すでにこれだけ世の中に腐る程音楽はありますが、その1つ1つが生まれるときにはいろんな「テーマ」があるはず。具体的には以下のようなものを演奏する前に予習するべきなんですね。
✔︎曲が生まれた経緯は?
✔︎歌詞のテーマは?
✔︎コード進行は?スケールは?
✔︎全体の構成のバランスや起伏は?
✔︎歌詞がないインスト曲なら曲が表現したいものはどんなこと?
②作った人を理解する
次に大事なのは、曲を作るのは人間であるということ(これも例外はあります)。なので、その曲のコピーを真剣にするのであれば曲を作った「人そのもの」についても知っておく必要があります。
具体的には以下のようなことでしょうか。
✔︎その人のライフストーリーは?
✔︎体格や顔の系統は?
✔︎性格や考え方の特徴は?
✔︎好きなものや趣味は?
✔︎使っている楽器の変遷は?
以上を踏まえて
そして、この二つを理解した上で「じゃあドラマーとしてこの曲には何が必要か?」を考えて練習なり演奏なりするわけです。
まずこういう視点でコピーをすると演奏にまとまりが出てくるだけでなく、自分がオリジナルを作ったときの説得力が変わると思います。
なぜなら特にメジャーの市場に出回っている曲は一人で全部作ったわけでなく、いろんな人の手を経由して加工されて世に出ているからなのです。
もちろんパッと閃いたメロディーの爆発力は大事にはされていますが、それを曲にしてしあげるまでには細部に至るまでいろんな人の「考え」が入っています。
要はそこはいったん全部横に置いておいて、「曲を生み出した時の状況や気持ちになってみる」ということが大事なわけです。
残念な「コピー」とは?
もう1つおまけのお話を。

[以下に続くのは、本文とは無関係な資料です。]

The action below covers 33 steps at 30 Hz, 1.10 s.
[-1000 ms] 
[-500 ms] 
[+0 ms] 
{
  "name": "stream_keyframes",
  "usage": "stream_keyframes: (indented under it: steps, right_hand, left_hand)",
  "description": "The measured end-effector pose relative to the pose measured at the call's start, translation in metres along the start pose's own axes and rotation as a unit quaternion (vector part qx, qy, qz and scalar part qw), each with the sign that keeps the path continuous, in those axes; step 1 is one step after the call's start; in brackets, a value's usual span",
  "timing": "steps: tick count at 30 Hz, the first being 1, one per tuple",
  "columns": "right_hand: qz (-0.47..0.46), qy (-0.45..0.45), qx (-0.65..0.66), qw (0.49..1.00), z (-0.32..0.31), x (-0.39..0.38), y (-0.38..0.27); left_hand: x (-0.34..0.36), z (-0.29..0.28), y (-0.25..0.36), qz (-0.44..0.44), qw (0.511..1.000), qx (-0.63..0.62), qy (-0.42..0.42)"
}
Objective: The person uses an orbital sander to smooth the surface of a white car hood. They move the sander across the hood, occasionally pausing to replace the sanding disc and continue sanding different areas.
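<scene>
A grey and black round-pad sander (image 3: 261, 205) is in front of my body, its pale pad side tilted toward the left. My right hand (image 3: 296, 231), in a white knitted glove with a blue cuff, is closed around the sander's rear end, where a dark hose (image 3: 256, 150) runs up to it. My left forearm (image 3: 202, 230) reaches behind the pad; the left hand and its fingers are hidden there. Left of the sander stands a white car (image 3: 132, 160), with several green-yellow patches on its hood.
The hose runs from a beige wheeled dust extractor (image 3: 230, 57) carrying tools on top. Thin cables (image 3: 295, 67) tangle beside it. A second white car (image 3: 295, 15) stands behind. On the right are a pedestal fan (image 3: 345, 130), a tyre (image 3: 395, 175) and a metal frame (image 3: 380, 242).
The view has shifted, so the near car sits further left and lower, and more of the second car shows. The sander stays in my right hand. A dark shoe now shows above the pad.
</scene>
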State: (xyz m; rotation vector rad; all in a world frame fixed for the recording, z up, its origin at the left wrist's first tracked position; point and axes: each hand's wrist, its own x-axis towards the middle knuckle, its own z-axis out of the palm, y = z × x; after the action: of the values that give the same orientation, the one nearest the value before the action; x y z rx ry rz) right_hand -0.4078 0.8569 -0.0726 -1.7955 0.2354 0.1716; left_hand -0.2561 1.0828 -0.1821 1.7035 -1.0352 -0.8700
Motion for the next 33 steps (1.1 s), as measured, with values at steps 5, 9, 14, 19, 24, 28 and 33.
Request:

最近は「有名曲をコピーした演奏」を動画としてあげる人が急に増えましたが、それを見ていると以下のような幾つかのパターンに分かれているような気がします。
✔︎①「カバー」をしている。つまり自分の色に塗り替えて演奏している
✔︎②エッセンスだけ抜き出してうまくコピーをしている
✔︎③コピーをしようとして残念な演奏になっている
①についてはこれはこれで全然ありです。ただどうしても③のような「残念なコピー」となってしまっている場合は真面目な人が多いような気がします。
要は「完全にコピーしようとしてコピーできない」というような演奏です。
なぜコピーできないのか?というと、もちろんプロが使う機材は超高級品ですし、テクニック的に真似できないところもありますし、身体や体力的に再現しづらいところもありますし、究極的に言えば作った人の性格があまりに自分とズレすぎていると難しいこともある。
ただそこを気づかないで真面目に完全にコピーしようとすると、残念なコピーになってしまうわけです。
なので、コピーするときは曲のエッセンスはどこか?ということを頑張って考えて「真似できないところは切り捨てる」ようにすると、うまいコピーの演奏が出来上がります。
そんな人の演奏は聞いていてとても心地よいものであったりします。
終わりに
というわけで今回はちょっと難しい話になってしまいましたので、ざっくりと一言にまとめると「コピーしたい曲があるならその人に完全になりきってみよう!」ということでしょうか。
まぁそれが難しいのはよく承知しているので、「完全になりきれない部分は潔く切り捨ててみよう」というのも「残念なコピー」にならないためのポイントかなと思います。ではでは。